--- YOUR TASK ---
Would you write out every entry exactly, but without the pictures?

[Entries taken from a collection]
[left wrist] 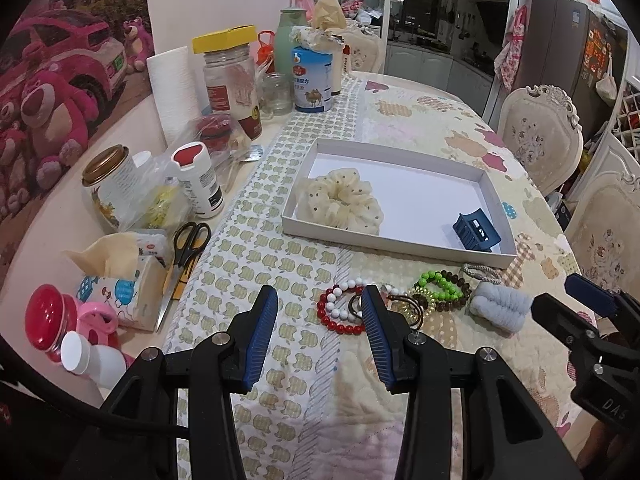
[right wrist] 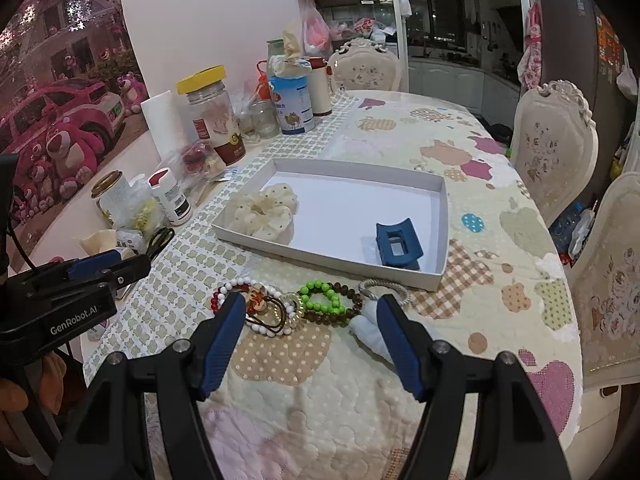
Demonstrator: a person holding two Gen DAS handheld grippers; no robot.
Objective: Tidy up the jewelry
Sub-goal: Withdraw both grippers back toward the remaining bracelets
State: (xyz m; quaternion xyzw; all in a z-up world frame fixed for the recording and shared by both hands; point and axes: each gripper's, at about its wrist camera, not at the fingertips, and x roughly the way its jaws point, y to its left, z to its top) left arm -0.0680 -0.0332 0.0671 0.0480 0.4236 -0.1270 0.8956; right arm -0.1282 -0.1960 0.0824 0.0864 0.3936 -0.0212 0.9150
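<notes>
Both jaws stand wide apart and empty: left gripper point(left wrist: 320, 304) low centre over red-and-white bead bracelet point(left wrist: 340, 306), right gripper point(right wrist: 312, 312) likewise above the loose pile.

Oval table under quilted patchwork cloth point(right wrist: 500, 240) fills the frame; kitchen behind.

Shallow white cardboard tray point(right wrist: 438, 240), mid-frame, already holds cream dotted scrunchie point(right wrist: 266, 210) and blue claw clip point(right wrist: 396, 244), probably sorted.

Green bead bracelet point(right wrist: 320, 298) waits before the tray's front edge.
</notes>
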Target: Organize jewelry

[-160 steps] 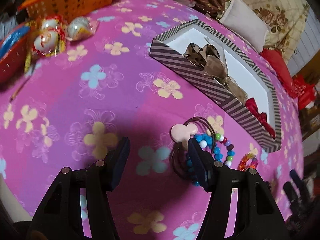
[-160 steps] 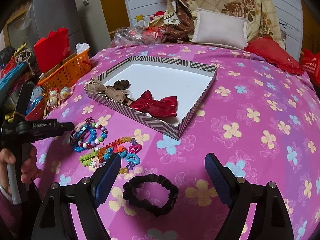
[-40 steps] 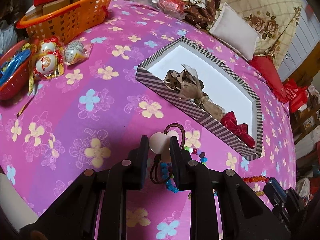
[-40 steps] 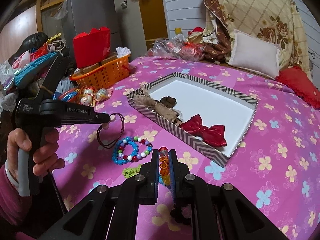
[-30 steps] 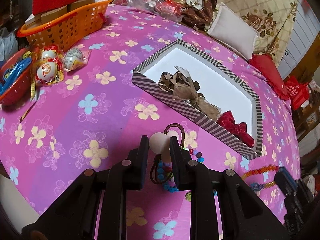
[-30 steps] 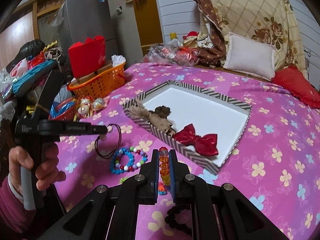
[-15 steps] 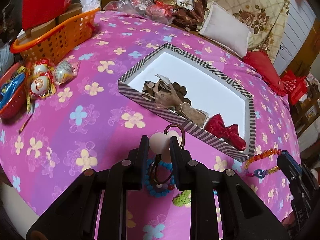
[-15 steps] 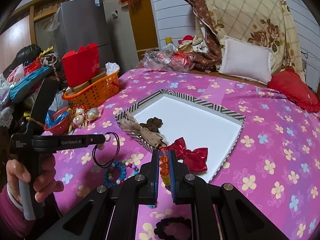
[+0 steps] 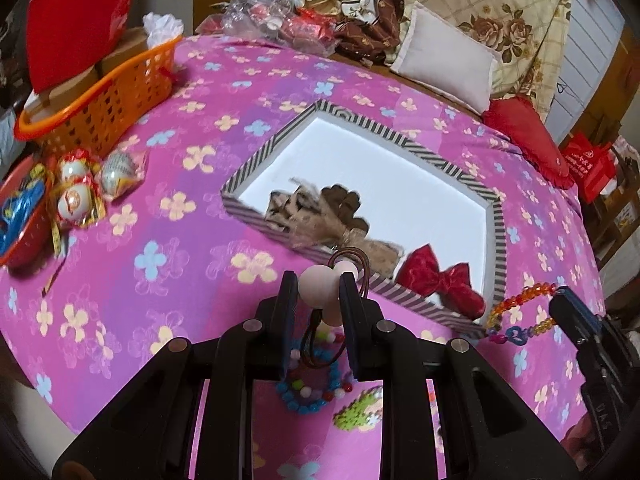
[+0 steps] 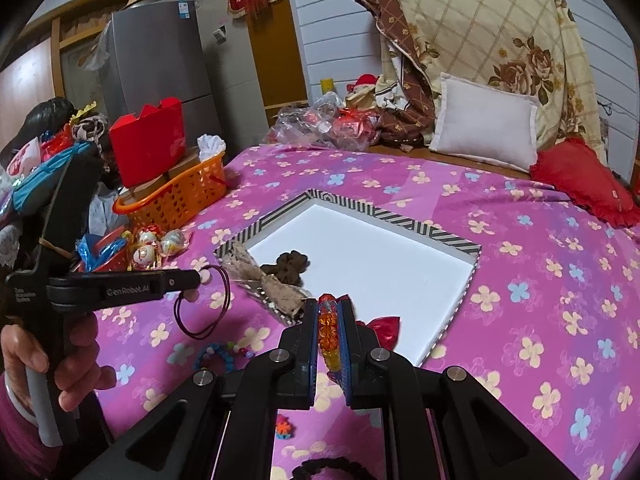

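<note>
My left gripper (image 9: 319, 288) is shut on a pale pink hair tie (image 9: 320, 292) whose dark elastic loop (image 10: 206, 304) dangles below it, lifted above the cloth just short of the striped tray (image 9: 360, 128). My right gripper (image 10: 328, 316) is shut on an orange bead bracelet (image 10: 329, 332), which hangs with a blue charm in the left wrist view (image 9: 520, 312), near the tray's front corner. Inside the white-floored tray (image 10: 404, 222) lie a brown bow (image 9: 320, 216) and a red bow (image 9: 440, 280). A blue bead bracelet (image 9: 308, 392) and a green bead piece (image 9: 356, 412) rest on the cloth below.
A pink flowered cloth (image 9: 168, 240) covers the table. An orange basket (image 9: 104, 96) with a red box (image 10: 148, 140), wrapped eggs (image 9: 76, 200) and a red bowl (image 9: 20, 224) crowd the left. A black scrunchie (image 10: 332, 468) lies near the front. Pillows (image 10: 484, 120) sit behind.
Both grippers have carried their pieces up and forward towards the tray. The bracelets on the cloth have dropped back beneath the fingers.
</note>
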`<state>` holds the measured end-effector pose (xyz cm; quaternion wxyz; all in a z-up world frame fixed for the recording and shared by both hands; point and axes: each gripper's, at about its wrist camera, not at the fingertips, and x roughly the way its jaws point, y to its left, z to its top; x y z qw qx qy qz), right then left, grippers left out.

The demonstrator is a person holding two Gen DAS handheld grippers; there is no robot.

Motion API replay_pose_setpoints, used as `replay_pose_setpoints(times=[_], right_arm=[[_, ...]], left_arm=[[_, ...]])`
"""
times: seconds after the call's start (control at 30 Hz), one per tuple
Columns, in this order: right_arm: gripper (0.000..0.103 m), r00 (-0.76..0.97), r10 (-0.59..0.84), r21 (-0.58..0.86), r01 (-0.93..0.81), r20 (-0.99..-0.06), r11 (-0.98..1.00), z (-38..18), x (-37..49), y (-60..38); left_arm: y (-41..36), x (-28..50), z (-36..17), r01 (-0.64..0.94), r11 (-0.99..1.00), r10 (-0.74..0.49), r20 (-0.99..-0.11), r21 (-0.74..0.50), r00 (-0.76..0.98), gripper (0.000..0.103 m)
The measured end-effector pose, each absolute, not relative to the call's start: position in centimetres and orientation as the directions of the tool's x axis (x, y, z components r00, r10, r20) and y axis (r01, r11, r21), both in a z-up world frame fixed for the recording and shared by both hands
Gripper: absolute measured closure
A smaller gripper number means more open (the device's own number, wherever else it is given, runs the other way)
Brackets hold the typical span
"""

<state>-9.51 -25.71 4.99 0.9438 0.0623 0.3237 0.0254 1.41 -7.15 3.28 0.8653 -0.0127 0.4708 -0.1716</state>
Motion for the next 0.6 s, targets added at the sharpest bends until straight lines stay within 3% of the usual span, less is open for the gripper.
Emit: replay_pose_setpoints(times=[0.6], right_arm=[[0.094,0.796,0.035,0.132,0.057,-0.604,0.99,5.7,-5.7,-29.7]], left_arm=[[-12.7,5.0,6.7,0.338,0.931,-0.316,-0.771,-0.14,0.552,0.083]])
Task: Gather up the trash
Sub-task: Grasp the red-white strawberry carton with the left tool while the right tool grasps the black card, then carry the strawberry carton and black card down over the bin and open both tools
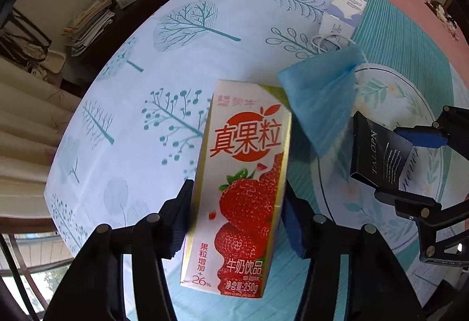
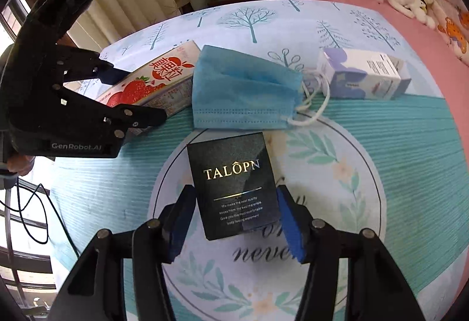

--- EXPECTED ANSWER ---
[left wrist] 
[right wrist] 
Demonstrator: a person holding two Gen DAS handheld grippers; no robot.
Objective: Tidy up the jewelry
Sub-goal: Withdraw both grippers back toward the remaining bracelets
State: (xyz m; quaternion xyzw; all in a z-up world frame fixed for the recording and shared by both hands; point and axes: each gripper's, at about its wrist camera, not at the fingertips, and x roughly the way its jaws point, y to its left, z to its top) left arm -0.0680 -0.0332 0.0671 0.0480 0.4236 -0.1270 0.8956; right arm -0.1282 -0.1960 0.0824 0.0864 0.3936 -0.0212 0.9150
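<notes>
Both jaws stand wide apart and empty: left gripper point(left wrist: 320, 304) low centre over red-and-white bead bracelet point(left wrist: 340, 306), right gripper point(right wrist: 312, 312) likewise above the loose pile.

Oval table under quilted patchwork cloth point(right wrist: 500, 240) fills the frame; kitchen behind.

Shallow white cardboard tray point(right wrist: 438, 240), mid-frame, already holds cream dotted scrunchie point(right wrist: 266, 210) and blue claw clip point(right wrist: 396, 244), probably sorted.

Green bead bracelet point(right wrist: 320, 298) waits before the tray's front edge.
</notes>
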Target: Organize jewelry

[-160 steps] 
[-160 steps] 
[-40 steps] 
[-40 steps] 
[-30 steps] 
[-30 steps] 
[-15 steps] 
[-15 steps] 
[+0 steps] 
[+0 steps] 

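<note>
My left gripper (image 9: 319, 288) is shut on a pale pink hair tie (image 9: 320, 292) whose dark elastic loop (image 10: 206, 304) dangles below it, lifted above the cloth just short of the striped tray (image 9: 360, 128). My right gripper (image 10: 328, 316) is shut on an orange bead bracelet (image 10: 329, 332), which hangs with a blue charm in the left wrist view (image 9: 520, 312), near the tray's front corner. Inside the white-floored tray (image 10: 404, 222) lie a brown bow (image 9: 320, 216) and a red bow (image 9: 440, 280). A blue bead bracelet (image 9: 308, 392) and a green bead piece (image 9: 356, 412) rest on the cloth below.
A pink flowered cloth (image 9: 168, 240) covers the table. An orange basket (image 9: 104, 96) with a red box (image 10: 148, 140), wrapped eggs (image 9: 76, 200) and a red bowl (image 9: 20, 224) crowd the left. A black scrunchie (image 10: 332, 468) lies near the front. Pillows (image 10: 484, 120) sit behind.
Both grippers have carried their pieces up and forward towards the tray. The bracelets on the cloth have dropped back beneath the fingers.
</note>
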`<state>` holds the measured end-effector pose (xyz cm; quaternion wxyz; all in a z-up world frame fixed for the recording and shared by both hands; point and axes: each gripper's, at about its wrist camera, not at the fingertips, and x roughly the way its jaws point, y to its left, z to its top; x y z qw qx qy qz), right then left, grippers left out.

The demonstrator is a person holding two Gen DAS handheld grippers; there is no robot.

Motion API replay_pose_setpoints, used as `replay_pose_setpoints(times=[_], right_arm=[[_, ...]], left_arm=[[_, ...]])`
"""
times: seconds after the call's start (control at 30 Hz), one per tuple
Columns, in this order: right_arm: gripper (0.000..0.103 m), r00 (-0.76..0.97), r10 (-0.59..0.84), r21 (-0.58..0.86), r01 (-0.93..0.81), r20 (-0.99..-0.06), r11 (-0.98..1.00), z (-38..18), x (-37..49), y (-60..38); left_arm: y (-41..36), x (-28..50), z (-36..17), r01 (-0.64..0.94), r11 (-0.99..1.00), r10 (-0.74..0.49), r20 (-0.99..-0.11), r21 (-0.74..0.50), r00 (-0.76..0.98), gripper (0.000..0.103 m)
The measured end-effector pose, each absolute, not relative to the call's start: position in centimetres and orientation as the directions of the tool's x axis (x, y, z components r00, r10, r20) and y axis (r01, r11, r21), both in a z-up world frame fixed for the recording and shared by both hands
Gripper: absolute measured closure
A smaller gripper number means more open (the device's own number, wherever else it is given, runs the other way)
Brackets hold the typical span
"""

<state>-9.51 -25.71 4.99 0.9438 0.0623 0.3237 0.0254 1.41 -7.15 3.28 0.8653 -0.0127 0.4708 -0.1716</state>
Motion for the next 0.6 s, targets added at the sharpest bends until straight lines stay within 3% of the usual span, less is open for the gripper.
Emit: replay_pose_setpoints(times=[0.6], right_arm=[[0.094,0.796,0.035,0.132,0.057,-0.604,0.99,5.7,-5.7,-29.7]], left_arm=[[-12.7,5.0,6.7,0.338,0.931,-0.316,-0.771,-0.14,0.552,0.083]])
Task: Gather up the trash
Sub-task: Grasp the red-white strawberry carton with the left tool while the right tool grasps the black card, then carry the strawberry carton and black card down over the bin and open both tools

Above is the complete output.